__Exercise prompt__
Please retype the listing exactly as it appears, skipping each picture.

◆ ◆ ◆ ◆

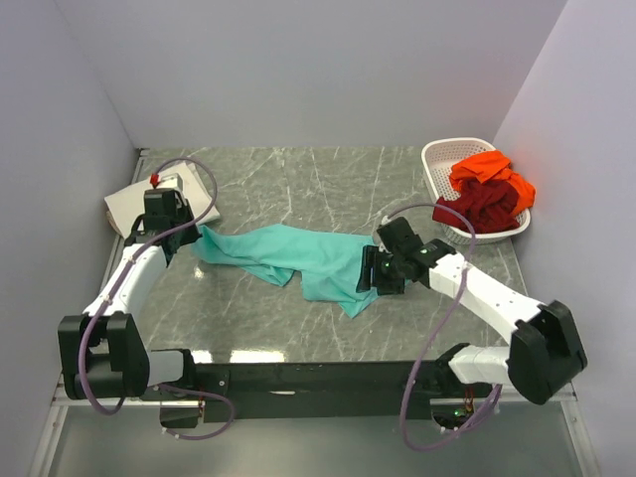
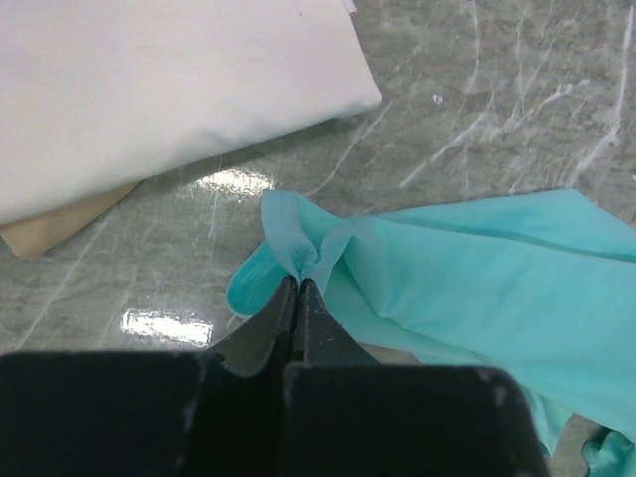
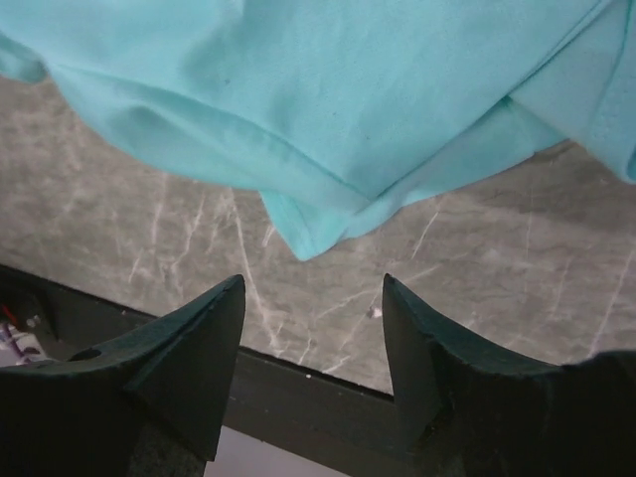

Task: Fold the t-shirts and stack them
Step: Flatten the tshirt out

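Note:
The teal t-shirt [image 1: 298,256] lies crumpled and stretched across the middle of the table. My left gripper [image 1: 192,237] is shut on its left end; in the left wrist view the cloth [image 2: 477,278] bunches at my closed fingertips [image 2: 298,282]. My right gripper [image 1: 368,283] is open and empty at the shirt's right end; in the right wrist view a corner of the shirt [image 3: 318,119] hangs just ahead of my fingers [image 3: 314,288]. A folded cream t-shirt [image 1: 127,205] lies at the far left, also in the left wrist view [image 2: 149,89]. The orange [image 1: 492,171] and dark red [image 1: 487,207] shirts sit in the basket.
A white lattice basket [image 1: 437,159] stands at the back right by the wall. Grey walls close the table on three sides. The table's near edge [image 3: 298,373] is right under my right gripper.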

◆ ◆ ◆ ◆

__Your response__
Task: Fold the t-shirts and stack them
Step: Flatten the tshirt out

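Note:
The teal t-shirt [image 1: 298,256] lies crumpled and stretched across the middle of the table. My left gripper [image 1: 192,237] is shut on its left end; in the left wrist view the cloth [image 2: 477,278] bunches at my closed fingertips [image 2: 298,282]. My right gripper [image 1: 368,283] is open and empty at the shirt's right end; in the right wrist view a corner of the shirt [image 3: 318,119] hangs just ahead of my fingers [image 3: 314,288]. A folded cream t-shirt [image 1: 127,205] lies at the far left, also in the left wrist view [image 2: 149,89]. The orange [image 1: 492,171] and dark red [image 1: 487,207] shirts sit in the basket.
A white lattice basket [image 1: 437,159] stands at the back right by the wall. Grey walls close the table on three sides. The table's near edge [image 3: 298,373] is right under my right gripper.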

Work on this exercise has concluded.